Top of Supplied entries

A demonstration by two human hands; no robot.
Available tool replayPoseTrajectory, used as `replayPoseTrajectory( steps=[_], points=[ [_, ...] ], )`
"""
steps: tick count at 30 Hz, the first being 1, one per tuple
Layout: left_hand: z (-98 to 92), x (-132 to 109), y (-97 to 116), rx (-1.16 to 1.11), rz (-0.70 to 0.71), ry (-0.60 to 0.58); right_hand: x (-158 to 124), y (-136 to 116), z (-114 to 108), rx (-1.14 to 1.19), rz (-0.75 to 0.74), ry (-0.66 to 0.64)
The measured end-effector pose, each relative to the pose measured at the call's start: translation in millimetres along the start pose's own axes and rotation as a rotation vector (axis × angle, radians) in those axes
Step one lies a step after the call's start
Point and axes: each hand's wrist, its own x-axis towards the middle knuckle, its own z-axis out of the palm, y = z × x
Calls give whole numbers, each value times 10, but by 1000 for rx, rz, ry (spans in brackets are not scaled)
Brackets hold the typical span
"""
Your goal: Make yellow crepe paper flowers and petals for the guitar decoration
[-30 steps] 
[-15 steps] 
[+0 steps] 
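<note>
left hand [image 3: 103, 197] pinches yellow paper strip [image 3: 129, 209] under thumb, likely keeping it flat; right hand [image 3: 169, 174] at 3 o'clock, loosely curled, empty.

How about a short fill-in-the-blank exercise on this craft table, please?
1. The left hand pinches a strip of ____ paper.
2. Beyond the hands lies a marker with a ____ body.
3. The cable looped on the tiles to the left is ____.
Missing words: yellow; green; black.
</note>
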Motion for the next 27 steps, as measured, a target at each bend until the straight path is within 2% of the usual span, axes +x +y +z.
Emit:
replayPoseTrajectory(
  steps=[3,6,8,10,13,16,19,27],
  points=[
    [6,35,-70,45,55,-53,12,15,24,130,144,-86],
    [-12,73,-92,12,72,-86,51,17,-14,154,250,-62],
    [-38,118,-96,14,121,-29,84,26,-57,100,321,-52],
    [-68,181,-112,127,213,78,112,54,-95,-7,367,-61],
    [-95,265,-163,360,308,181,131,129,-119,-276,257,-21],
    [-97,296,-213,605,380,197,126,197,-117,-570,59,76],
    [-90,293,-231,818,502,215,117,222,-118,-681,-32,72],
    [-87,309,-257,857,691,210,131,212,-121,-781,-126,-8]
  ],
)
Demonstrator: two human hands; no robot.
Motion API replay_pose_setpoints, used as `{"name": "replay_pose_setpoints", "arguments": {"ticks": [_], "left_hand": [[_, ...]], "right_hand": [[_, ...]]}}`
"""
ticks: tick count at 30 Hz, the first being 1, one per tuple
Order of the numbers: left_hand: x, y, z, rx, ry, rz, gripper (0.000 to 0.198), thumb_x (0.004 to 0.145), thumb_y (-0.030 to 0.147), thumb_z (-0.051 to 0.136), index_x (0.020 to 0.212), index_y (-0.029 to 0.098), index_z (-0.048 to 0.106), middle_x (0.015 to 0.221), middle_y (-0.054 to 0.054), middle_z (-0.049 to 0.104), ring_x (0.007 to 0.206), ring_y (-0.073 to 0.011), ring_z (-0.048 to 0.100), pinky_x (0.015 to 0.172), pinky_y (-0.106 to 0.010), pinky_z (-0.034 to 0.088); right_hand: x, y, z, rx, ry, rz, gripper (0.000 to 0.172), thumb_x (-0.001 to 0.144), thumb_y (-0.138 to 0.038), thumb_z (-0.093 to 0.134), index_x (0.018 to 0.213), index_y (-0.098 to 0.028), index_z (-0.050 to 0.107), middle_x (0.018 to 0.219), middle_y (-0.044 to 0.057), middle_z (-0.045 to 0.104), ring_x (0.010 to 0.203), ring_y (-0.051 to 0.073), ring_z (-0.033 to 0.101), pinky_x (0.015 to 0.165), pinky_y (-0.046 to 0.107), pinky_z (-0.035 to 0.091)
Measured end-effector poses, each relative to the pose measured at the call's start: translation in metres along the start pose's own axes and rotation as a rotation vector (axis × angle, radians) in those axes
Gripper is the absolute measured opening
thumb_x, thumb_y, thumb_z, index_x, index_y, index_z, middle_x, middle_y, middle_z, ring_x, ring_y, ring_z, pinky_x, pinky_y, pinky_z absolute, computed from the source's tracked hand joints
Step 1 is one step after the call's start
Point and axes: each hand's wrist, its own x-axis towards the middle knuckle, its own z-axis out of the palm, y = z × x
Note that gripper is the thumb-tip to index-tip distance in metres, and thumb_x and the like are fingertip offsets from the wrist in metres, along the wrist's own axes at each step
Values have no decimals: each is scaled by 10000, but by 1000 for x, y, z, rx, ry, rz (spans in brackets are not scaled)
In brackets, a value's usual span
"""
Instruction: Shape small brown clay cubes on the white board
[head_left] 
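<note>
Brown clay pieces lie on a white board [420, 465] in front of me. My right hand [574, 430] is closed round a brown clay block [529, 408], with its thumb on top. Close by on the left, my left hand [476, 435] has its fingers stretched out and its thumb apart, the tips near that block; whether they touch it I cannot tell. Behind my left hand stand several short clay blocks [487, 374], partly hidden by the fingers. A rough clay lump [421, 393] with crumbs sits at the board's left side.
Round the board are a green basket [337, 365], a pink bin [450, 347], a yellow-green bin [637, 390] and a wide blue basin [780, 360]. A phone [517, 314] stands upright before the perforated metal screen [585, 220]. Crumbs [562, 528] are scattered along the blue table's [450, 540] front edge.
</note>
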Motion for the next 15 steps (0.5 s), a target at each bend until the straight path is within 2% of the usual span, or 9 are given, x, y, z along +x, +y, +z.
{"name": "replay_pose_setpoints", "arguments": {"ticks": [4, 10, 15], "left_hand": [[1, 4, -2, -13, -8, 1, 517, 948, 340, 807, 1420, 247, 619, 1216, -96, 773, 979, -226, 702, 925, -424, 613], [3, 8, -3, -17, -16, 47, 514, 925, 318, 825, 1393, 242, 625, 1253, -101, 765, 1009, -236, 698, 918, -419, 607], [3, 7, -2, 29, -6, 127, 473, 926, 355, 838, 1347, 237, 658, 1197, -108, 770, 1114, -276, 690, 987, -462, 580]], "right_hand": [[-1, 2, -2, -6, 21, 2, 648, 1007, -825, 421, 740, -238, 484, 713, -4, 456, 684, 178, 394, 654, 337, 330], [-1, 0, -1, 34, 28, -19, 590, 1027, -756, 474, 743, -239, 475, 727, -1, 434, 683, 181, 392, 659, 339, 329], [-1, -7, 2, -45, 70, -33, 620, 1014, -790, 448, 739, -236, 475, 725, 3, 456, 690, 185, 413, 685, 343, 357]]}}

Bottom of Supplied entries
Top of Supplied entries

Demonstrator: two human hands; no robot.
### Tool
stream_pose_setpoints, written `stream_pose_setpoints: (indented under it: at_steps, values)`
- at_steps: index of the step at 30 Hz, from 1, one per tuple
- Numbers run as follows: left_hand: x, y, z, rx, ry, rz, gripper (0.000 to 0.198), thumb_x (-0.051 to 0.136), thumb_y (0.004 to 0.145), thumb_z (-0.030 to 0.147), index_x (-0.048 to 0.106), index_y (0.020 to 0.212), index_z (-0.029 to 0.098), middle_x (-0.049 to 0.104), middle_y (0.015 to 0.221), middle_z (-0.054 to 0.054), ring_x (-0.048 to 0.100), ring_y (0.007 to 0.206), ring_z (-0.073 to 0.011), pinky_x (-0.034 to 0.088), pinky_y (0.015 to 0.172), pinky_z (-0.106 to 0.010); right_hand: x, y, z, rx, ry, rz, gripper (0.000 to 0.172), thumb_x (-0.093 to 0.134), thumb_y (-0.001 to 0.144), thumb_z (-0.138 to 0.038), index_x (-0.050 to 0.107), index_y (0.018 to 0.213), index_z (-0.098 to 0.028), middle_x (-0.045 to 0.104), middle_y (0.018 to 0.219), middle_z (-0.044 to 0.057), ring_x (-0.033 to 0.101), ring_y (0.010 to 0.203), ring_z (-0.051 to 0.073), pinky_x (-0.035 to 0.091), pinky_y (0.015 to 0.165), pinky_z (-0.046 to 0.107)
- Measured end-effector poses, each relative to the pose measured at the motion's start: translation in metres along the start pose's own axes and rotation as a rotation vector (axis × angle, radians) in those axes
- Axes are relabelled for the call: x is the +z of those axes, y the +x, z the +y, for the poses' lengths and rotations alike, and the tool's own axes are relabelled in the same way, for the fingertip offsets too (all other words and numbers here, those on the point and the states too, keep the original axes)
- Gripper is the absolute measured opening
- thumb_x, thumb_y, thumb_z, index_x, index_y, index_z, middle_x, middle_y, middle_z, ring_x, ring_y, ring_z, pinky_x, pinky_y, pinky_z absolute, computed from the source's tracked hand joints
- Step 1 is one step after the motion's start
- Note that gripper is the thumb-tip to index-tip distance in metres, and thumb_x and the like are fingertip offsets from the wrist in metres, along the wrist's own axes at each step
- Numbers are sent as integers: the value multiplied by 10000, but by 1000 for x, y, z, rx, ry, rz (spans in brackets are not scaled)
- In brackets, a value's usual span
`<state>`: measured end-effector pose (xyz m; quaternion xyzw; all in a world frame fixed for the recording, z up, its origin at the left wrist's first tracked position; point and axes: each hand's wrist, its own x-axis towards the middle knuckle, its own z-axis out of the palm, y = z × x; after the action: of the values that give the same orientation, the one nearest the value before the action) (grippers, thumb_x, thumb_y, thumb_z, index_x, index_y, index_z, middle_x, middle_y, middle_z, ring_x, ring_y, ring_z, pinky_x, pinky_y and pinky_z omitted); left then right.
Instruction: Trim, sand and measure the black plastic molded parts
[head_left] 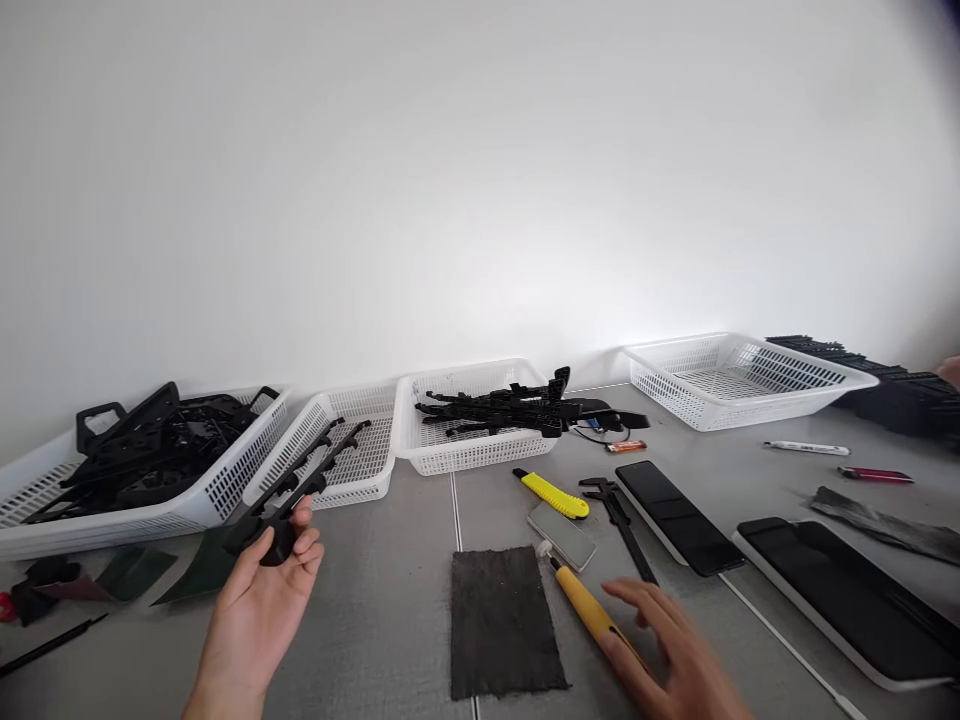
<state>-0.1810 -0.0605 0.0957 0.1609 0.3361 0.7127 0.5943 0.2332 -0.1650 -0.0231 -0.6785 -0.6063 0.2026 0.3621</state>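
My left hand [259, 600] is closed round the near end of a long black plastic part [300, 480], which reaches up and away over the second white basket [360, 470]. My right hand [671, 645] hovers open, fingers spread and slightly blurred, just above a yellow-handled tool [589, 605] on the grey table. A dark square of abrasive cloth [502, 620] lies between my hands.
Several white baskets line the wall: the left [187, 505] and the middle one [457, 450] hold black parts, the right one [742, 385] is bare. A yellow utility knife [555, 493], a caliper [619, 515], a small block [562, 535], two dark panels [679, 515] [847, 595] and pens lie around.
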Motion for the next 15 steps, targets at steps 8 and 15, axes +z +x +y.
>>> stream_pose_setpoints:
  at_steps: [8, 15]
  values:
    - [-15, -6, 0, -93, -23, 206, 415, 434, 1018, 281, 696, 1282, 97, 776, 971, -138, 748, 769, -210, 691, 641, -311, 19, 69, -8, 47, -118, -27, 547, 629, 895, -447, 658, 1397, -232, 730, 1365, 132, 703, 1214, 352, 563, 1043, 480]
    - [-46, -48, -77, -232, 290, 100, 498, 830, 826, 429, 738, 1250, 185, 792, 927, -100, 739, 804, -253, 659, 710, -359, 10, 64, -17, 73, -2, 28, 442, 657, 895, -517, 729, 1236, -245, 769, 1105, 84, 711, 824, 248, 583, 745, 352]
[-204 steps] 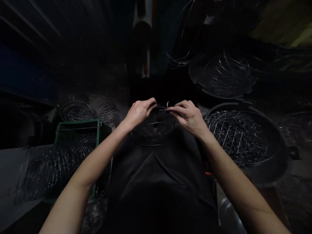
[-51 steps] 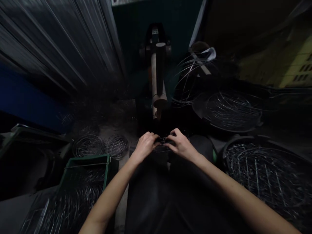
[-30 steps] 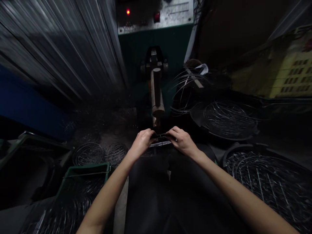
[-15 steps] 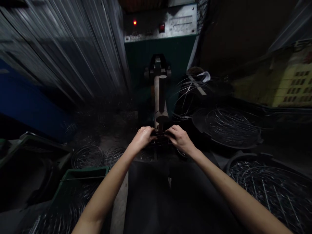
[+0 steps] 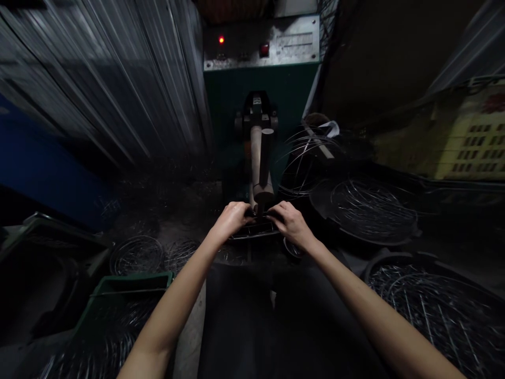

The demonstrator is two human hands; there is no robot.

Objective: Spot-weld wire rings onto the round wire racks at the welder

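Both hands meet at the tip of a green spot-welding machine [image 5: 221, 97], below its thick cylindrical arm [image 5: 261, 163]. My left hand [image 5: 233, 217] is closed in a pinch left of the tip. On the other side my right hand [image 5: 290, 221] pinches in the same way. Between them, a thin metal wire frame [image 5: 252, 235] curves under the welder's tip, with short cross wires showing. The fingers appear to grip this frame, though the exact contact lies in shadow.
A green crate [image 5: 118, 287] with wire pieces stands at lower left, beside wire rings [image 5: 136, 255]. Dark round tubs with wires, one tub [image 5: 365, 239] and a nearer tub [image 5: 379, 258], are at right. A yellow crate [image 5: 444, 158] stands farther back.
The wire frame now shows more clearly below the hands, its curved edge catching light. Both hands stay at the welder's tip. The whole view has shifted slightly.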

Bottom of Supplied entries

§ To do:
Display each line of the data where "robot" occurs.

§ Exercise result:
A demonstration by two human hands; no robot.
Demonstrator: two human hands; no robot.
Demonstrator: two human hands; no robot.
The demonstrator is two human hands; there is no robot.

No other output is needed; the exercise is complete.